The U.S. Supreme Court heard oral argument on Jan. 8, 2018, regarding two interstate water disputes: Florida v. Georgia and Texas v. New Mexico and Colorado. In Texas v. New Mexico and Colorado, the states are litigating over how much Rio Grande River water New Mexico must pass along to Texas and Colorado. The state of Texas filed a lawsuit against the other two states alleging that New Mexico is violating the Rio Grande Compact, which governs the distribution of Rio Grande water among the three states. In Florida v Georgia, the dispute centers on flows in the Apalachicola, Chattahoochee and Flint (ACF) rivers. The Chattahoochee and Flint Rivers join to form the Apalachicola River in Florida, which flows into Apalachicola Bay.1
The role of the federal government in settling such disputes may impact a state's right to allocate water. Kansas filed an amicus brief in the Rio Grande case and Colorado did so in the Florida-Georgia case, on the basis that the Supreme Court's decisions will set legal precedent relevant to their interests. States across the country are watching these legal developments at the Supreme Court.

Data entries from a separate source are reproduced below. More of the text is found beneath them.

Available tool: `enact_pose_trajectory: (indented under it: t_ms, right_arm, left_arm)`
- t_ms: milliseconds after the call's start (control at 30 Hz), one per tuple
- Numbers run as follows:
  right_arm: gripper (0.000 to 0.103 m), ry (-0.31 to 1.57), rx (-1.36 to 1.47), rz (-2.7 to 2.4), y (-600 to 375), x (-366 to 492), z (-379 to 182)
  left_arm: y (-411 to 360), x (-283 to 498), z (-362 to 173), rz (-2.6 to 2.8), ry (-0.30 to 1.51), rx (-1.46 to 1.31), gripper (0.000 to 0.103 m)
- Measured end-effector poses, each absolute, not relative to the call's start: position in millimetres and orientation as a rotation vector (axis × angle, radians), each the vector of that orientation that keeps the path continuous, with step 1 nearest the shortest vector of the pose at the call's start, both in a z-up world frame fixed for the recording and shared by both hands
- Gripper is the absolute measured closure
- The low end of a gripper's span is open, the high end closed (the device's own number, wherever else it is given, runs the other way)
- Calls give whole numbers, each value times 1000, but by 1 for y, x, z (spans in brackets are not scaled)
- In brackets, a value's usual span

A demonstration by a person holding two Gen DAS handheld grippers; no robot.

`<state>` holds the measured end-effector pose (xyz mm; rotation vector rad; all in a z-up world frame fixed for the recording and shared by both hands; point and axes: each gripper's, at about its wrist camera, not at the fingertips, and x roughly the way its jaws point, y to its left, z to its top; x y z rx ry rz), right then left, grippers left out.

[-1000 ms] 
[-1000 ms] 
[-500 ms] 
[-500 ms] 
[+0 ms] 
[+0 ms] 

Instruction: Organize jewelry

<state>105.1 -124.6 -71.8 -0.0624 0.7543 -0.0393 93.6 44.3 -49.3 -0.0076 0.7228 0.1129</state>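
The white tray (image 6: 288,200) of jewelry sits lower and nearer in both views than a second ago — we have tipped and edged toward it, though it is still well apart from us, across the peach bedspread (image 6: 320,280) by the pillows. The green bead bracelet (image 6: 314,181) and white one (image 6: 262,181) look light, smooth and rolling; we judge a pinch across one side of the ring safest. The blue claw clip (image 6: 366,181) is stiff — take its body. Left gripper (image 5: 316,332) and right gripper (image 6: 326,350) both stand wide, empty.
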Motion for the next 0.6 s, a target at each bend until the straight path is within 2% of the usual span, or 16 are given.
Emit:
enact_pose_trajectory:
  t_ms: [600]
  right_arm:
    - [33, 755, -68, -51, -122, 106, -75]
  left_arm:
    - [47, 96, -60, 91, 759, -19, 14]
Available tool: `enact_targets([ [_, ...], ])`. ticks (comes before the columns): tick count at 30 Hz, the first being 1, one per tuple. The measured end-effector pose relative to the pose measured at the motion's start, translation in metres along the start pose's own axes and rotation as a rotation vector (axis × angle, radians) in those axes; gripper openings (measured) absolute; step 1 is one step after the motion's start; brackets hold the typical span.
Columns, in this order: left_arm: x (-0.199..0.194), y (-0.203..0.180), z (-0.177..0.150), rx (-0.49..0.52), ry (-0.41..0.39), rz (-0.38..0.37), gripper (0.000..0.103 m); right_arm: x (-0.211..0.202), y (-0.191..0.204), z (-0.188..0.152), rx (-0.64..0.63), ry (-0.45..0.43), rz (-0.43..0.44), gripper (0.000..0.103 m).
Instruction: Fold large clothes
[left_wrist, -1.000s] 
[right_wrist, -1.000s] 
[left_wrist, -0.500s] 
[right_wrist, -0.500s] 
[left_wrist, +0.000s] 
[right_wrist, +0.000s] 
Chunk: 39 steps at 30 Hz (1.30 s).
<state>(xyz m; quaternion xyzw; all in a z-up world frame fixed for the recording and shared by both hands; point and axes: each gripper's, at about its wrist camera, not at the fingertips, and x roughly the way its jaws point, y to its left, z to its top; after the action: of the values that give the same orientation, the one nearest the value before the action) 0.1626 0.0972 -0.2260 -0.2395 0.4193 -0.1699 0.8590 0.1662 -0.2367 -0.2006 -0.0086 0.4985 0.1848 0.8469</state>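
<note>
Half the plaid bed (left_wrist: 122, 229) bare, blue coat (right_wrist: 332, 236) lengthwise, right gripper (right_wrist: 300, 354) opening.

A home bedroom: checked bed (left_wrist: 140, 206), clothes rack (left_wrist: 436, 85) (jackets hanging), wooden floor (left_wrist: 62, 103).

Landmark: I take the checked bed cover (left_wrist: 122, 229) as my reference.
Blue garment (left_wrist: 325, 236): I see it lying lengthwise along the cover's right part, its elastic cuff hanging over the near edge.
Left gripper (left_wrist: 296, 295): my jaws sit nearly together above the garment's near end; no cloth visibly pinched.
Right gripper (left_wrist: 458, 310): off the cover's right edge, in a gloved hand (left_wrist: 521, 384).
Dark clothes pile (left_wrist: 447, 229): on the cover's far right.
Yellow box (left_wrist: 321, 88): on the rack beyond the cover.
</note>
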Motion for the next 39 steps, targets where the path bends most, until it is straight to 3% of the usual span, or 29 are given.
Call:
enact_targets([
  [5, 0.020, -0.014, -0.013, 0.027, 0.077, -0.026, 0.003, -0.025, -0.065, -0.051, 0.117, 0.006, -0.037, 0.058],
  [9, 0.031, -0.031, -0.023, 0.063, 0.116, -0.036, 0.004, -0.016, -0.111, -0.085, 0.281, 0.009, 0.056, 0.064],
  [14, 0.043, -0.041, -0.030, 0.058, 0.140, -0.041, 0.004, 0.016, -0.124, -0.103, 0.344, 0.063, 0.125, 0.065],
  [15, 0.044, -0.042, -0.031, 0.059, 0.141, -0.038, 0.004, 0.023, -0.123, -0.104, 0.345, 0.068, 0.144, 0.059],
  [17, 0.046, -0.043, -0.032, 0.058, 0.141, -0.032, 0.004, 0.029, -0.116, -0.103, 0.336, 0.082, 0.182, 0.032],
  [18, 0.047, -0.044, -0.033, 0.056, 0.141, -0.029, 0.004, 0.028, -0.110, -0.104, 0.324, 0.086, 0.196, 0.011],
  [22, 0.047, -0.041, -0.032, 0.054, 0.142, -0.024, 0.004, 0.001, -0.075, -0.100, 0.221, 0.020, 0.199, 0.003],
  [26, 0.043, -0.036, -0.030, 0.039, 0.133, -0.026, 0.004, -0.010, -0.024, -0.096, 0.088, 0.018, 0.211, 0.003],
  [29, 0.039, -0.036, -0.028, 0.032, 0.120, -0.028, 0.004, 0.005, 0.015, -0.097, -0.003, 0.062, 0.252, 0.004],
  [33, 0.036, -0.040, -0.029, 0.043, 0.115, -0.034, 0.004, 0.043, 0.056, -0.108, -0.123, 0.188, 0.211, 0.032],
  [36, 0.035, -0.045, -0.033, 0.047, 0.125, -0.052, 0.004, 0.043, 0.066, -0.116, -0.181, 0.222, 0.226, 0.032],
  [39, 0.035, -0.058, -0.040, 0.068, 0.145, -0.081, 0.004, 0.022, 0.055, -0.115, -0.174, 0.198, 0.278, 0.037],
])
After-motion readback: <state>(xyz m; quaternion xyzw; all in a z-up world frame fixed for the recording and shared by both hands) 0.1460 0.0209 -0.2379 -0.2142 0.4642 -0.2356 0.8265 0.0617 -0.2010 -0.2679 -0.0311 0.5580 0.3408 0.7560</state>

Florida-Georgia Oral Argument
In its lawsuit, Florida sought caps on the consumption of water by upstream interests, including the city of Atlanta. Georgia challenged such caps on the basis that the record did not show that they would increase flows downstream.2 During argument, the Supreme Court justices questioned the attorney representing Florida for evidence that the proposed caps would actually increase flows downstream, particularly in drought periods.
Florida failed to include the U.S. Army Corps of Engineers (Corps) in its lawsuit, although the Corps regulates water flows in the ACF river systems. The Special Master3 made this a critical factor in his recommendation: "Without the ability to bind the Corps, I am not persuaded that the Court can assure Florida the relief it seeks."
During the Jan. 8 oral argument, some of the justices indicated that they accepted Florida's argument that any water saved upstream would eventually end up downstream. However, most of the justices appeared to agree that the absence of the Corps in Florida's suit was a substantial problem.
The minimal level of Corps' involvement in the proceedings apparently raised significant concerns for some justices, who questioned Deputy Solicitor General Edwin Kneedler as he defended the Corps' authority over the ACF system. For example, Justice Stephen Breyer asked, "Why don't you just waive the sovereign immunity, get into this and try to help the Special Master reach an equitable solution?"4 Justice Anthony Kennedy also criticized the Corps' indecision. "You say, well, whatever you decide, we'll use our expertise to follow it, but then you don't tell us what to decide and you're the experts."5 Chief Justice John Roberts Jr. questioned whether the government would even take a court-ordered consumption cap into consideration when evaluating its operations.6
Justice Elena Kagan said she was troubled by "a real dearth of record evidence" quantifying the amount of increased water flow and its benefits to Florida.7 However, she also felt that Florida had "common sense" on its side in arguing that a cap should produce a larger downstream water flow in the region.
According to media reports, many Supreme Court observers saw the oral argument as being favorable to Florida. However, there will not be a final ruling by the Court for months, if not years. Although this Supreme Court phase has been visible nationwide, it may not be the final stage of the proceedings.